◆ EXERCISE INSTRUCTIONS
Only lines with the word "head" belong in the answer; copy them from the records below.

________________________

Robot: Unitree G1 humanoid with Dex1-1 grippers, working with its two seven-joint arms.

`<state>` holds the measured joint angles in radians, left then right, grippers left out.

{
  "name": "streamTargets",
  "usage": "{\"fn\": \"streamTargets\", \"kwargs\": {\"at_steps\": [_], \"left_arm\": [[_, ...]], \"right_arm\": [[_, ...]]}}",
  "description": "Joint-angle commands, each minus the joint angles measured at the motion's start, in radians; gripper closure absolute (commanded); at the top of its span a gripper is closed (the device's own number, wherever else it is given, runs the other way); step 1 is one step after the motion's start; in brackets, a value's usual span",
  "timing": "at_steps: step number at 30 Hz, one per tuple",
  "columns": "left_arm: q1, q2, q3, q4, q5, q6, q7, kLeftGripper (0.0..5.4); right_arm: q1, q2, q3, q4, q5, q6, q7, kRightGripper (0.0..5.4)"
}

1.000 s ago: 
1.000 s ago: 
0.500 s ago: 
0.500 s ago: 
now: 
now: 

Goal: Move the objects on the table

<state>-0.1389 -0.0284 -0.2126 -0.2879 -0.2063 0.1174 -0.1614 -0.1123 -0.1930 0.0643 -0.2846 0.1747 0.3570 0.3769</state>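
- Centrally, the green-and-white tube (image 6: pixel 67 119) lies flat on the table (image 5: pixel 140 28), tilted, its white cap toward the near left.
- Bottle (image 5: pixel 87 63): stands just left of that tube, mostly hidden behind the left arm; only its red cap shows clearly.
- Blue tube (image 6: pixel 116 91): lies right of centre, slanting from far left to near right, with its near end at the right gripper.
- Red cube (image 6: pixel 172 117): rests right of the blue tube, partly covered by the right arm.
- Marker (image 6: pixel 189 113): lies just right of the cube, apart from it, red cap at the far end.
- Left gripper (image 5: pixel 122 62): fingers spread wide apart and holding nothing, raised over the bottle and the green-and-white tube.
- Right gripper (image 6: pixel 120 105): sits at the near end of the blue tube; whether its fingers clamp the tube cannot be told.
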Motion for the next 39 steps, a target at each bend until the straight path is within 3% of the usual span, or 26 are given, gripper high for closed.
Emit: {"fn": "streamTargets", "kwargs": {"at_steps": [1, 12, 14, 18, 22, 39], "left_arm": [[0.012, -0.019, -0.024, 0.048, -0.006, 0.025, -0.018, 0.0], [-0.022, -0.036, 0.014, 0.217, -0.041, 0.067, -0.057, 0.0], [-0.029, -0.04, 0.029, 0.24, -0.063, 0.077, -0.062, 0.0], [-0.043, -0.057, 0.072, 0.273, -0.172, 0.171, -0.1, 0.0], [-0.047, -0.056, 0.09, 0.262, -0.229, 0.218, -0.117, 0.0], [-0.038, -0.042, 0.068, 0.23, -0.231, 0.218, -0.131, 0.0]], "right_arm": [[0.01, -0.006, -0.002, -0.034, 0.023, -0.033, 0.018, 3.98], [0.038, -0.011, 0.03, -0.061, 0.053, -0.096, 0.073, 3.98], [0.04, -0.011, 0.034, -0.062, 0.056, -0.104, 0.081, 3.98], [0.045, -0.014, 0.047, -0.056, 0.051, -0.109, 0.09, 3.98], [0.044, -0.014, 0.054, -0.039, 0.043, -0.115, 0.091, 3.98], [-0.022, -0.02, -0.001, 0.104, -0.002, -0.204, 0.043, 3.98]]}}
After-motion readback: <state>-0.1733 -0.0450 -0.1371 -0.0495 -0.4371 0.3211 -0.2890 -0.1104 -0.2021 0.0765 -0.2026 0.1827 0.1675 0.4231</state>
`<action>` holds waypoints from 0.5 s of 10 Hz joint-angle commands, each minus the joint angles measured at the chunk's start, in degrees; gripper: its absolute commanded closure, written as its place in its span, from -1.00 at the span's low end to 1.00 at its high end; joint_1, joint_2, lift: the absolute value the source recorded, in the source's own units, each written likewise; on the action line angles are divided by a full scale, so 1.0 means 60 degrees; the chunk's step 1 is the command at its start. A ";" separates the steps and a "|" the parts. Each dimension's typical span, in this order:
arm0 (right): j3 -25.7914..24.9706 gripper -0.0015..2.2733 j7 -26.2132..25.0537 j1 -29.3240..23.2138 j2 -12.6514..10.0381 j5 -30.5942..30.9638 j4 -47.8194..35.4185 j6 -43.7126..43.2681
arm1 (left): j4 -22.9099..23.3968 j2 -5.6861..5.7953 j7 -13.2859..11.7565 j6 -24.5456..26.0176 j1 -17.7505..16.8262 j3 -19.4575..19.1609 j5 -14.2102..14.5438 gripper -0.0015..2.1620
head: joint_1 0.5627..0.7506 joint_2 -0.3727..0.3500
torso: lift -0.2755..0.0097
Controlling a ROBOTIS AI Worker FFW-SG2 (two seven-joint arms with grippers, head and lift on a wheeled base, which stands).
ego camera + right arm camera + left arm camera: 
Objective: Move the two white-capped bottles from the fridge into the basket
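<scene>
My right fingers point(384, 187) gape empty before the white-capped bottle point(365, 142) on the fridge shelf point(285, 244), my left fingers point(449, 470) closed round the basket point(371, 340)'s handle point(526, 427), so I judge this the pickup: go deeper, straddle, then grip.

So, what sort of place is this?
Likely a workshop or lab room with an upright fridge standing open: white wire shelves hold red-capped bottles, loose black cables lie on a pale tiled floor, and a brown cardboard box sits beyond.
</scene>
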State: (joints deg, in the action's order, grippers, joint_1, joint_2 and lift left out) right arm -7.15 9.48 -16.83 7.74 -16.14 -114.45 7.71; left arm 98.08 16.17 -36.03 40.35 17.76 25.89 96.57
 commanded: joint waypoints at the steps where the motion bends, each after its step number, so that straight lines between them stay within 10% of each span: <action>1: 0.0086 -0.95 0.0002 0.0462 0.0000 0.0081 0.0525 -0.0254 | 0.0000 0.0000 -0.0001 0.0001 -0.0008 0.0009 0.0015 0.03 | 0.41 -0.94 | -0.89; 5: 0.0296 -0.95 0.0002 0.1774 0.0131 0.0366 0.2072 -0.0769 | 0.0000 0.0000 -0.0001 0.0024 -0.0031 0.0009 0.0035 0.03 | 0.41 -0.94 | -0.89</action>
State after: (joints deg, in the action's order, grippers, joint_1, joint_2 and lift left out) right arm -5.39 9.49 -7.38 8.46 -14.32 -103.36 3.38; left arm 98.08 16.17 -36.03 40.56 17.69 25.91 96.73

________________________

◆ EXERCISE RESULT
head: joint_1 0.5627..0.7506 joint_2 -0.3727..0.3500
Controlling a ROBOTIS AI Worker FFW-SG2 (two seven-joint arms with grippers, head and lift on a wheeled base, which stands).

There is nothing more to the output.